Work instructions: Return each line of the listing exactly as written.

Dataset excerpt:
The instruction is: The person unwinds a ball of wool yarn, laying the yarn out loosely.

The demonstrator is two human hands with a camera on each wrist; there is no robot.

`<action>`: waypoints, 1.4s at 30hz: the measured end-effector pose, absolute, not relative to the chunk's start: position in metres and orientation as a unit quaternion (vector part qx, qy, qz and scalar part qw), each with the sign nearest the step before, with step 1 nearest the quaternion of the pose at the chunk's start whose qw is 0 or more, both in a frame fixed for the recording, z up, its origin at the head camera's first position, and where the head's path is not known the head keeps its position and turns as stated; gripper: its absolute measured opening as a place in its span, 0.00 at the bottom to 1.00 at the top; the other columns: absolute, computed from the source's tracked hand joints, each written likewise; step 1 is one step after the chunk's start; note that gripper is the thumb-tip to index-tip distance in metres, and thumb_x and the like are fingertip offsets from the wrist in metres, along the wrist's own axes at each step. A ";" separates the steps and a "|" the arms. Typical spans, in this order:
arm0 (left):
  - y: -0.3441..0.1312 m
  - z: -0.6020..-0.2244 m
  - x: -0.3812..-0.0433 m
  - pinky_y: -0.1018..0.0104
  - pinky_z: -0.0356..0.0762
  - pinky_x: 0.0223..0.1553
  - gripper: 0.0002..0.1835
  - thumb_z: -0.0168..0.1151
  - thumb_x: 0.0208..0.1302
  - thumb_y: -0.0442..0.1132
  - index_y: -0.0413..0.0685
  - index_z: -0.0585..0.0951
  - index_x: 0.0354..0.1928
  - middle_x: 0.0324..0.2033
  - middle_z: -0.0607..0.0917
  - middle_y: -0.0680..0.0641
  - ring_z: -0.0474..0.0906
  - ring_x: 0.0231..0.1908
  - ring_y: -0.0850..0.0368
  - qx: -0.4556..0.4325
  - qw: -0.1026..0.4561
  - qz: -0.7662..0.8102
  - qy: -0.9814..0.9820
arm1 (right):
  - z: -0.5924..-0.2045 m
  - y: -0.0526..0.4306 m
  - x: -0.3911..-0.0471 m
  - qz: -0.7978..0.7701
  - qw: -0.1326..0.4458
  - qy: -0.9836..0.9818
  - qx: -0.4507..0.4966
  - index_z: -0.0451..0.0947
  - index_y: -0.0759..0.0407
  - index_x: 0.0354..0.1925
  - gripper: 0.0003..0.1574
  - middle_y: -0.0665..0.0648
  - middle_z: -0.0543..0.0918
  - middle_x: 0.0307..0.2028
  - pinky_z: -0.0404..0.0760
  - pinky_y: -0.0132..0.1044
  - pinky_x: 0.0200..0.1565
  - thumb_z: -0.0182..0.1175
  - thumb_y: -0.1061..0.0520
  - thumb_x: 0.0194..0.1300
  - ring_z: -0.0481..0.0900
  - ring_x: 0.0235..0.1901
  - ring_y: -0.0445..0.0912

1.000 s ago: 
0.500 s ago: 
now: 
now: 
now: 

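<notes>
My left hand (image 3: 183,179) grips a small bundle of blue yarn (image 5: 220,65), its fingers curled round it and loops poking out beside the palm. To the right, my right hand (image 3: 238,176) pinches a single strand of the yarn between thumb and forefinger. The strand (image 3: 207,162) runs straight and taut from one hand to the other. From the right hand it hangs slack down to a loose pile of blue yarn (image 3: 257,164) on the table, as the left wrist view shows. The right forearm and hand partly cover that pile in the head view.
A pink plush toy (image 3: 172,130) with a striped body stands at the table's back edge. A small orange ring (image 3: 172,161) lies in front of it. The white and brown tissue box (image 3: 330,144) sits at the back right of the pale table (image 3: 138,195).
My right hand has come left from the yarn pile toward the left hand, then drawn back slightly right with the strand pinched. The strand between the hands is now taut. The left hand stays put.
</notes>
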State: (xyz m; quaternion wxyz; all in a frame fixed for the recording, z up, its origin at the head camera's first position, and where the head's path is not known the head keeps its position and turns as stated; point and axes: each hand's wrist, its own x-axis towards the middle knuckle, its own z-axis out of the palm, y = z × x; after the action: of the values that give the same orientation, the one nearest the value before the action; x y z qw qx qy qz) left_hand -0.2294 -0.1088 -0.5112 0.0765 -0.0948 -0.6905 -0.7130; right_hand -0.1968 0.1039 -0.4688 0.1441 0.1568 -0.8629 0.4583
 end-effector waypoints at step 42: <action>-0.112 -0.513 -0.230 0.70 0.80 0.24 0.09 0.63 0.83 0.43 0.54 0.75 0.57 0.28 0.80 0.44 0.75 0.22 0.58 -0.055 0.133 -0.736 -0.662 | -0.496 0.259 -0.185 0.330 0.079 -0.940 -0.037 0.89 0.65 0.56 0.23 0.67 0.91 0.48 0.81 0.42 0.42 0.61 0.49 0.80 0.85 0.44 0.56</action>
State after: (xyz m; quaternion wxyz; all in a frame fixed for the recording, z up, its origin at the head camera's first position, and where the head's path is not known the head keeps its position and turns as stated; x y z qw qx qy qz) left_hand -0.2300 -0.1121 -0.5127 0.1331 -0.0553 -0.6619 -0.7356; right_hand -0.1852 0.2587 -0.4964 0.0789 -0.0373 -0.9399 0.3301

Reply:
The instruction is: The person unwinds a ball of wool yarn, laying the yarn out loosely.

The demonstrator is two human hands with a camera on each wrist; there is no robot.

`<action>`: waypoints, 1.4s at 30hz: the measured end-effector pose, absolute, not relative to the chunk's start: position in metres and orientation as a unit quaternion (vector part qx, qy, qz and scalar part qw), each with the sign nearest the step before, with step 1 nearest the quaternion of the pose at the chunk's start whose qw is 0 or more, both in a frame fixed for the recording, z up, its origin at the head camera's first position, and where the head's path is not known the head keeps its position and turns as stated; gripper: its absolute measured opening as a place in its span, 0.00 at the bottom to 1.00 at the top; the other columns: absolute, computed from the source's tracked hand joints, each written likewise; step 1 is one step after the chunk's start; note that gripper is the thumb-tip to index-tip distance in metres, and thumb_x and the like are fingertip offsets from the wrist in metres, along the wrist's own axes at each step. A ";" separates the steps and a "|" the arms. Typical spans, in this order:
arm0 (left):
  - y: -0.3441..0.1312 m
  - z: -0.6020..-0.2244 m
  - x: -0.3812..-0.0433 m
  - pinky_y: -0.1018..0.0104
  - pinky_z: -0.0356..0.0762
  - pinky_x: 0.0223..0.1553
  - gripper: 0.0002..0.1835
  - thumb_z: -0.0168..0.1151
  - thumb_x: 0.0208..0.1302
  - thumb_y: -0.0442..0.1132
  - index_y: -0.0413..0.0685
  - index_z: -0.0585..0.0951
  - index_x: 0.0354..0.1928
  - middle_x: 0.0324..0.2033
  - middle_z: -0.0607..0.0917
  - middle_y: -0.0680..0.0641
  - ring_z: -0.0474..0.0906
  - ring_x: 0.0231..0.1908
  - ring_y: -0.0850..0.0368
  - qx: -0.4556..0.4325
  - qw: -0.1026..0.4561
  - qz: -0.7662..0.8102
  - qy: -0.9814..0.9820
arm1 (right):
  - z: -0.5924..-0.2045 m
  - y: -0.0526..0.4306 m
  - x: -0.3911..-0.0471 m
  - qz: -0.7978..0.7701
  - qw: -0.1326..0.4458
  - qy: -0.9836..0.9818
  - qx: -0.4507..0.4966
  - index_z: -0.0451..0.0947
  - index_y: -0.0759..0.0407
  - index_x: 0.0354..0.1925
  - gripper: 0.0003..0.1574
  - middle_y: -0.0665..0.0648
  - middle_z: -0.0543..0.0918
  - middle_x: 0.0307..0.2028
  - pinky_z: -0.0404..0.0760
  - pinky_y: -0.0132..0.1044
  - pinky_x: 0.0200..0.1565
  - thumb_z: -0.0182..0.1175
  - thumb_y: -0.1061..0.0520
  - thumb_x: 0.0194..0.1300
  - ring_z: -0.0481..0.0900
  - ring_x: 0.0235..0.1901
  - ring_y: -0.0445..0.0912

1.000 s ago: 
0.500 s ago: 
now: 
now: 
now: 

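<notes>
My left hand (image 3: 183,179) grips a small bundle of blue yarn (image 5: 220,65), its fingers curled round it and loops poking out beside the palm. To the right, my right hand (image 3: 238,176) pinches a single strand of the yarn between thumb and forefinger. The strand (image 3: 207,162) runs straight and taut from one hand to the other. From the right hand it hangs slack down to a loose pile of blue yarn (image 3: 257,164) on the table, as the left wrist view shows. The right forearm and hand partly cover that pile in the head view.
A pink plush toy (image 3: 172,130) with a striped body stands at the table's back edge. A small orange ring (image 3: 172,161) lies in front of it. The white and brown tissue box (image 3: 330,144) sits at the back right of the pale table (image 3: 138,195).
My right hand has come left from the yarn pile toward the left hand, then drawn back slightly right with the strand pinched. The strand between the hands is now taut. The left hand stays put.
</notes>
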State: (xyz m; quaternion wxyz; all in a frame fixed for the recording, z up, its origin at the head camera's first position, and where the head's path is not known the head keeps its position and turns as stated; point and axes: each hand's wrist, its own x-axis towards the middle knuckle, its own z-axis out of the palm, y = z × x; after the action: of the values that give the same orientation, the one nearest the value before the action; x y z qw qx qy qz) left_hand -0.2294 -0.1088 -0.5112 0.0765 -0.0948 -0.6905 -0.7130; right_hand -0.1968 0.1039 -0.4688 0.1441 0.1568 -0.8629 0.4583
 end-effector waypoints at step 42: <action>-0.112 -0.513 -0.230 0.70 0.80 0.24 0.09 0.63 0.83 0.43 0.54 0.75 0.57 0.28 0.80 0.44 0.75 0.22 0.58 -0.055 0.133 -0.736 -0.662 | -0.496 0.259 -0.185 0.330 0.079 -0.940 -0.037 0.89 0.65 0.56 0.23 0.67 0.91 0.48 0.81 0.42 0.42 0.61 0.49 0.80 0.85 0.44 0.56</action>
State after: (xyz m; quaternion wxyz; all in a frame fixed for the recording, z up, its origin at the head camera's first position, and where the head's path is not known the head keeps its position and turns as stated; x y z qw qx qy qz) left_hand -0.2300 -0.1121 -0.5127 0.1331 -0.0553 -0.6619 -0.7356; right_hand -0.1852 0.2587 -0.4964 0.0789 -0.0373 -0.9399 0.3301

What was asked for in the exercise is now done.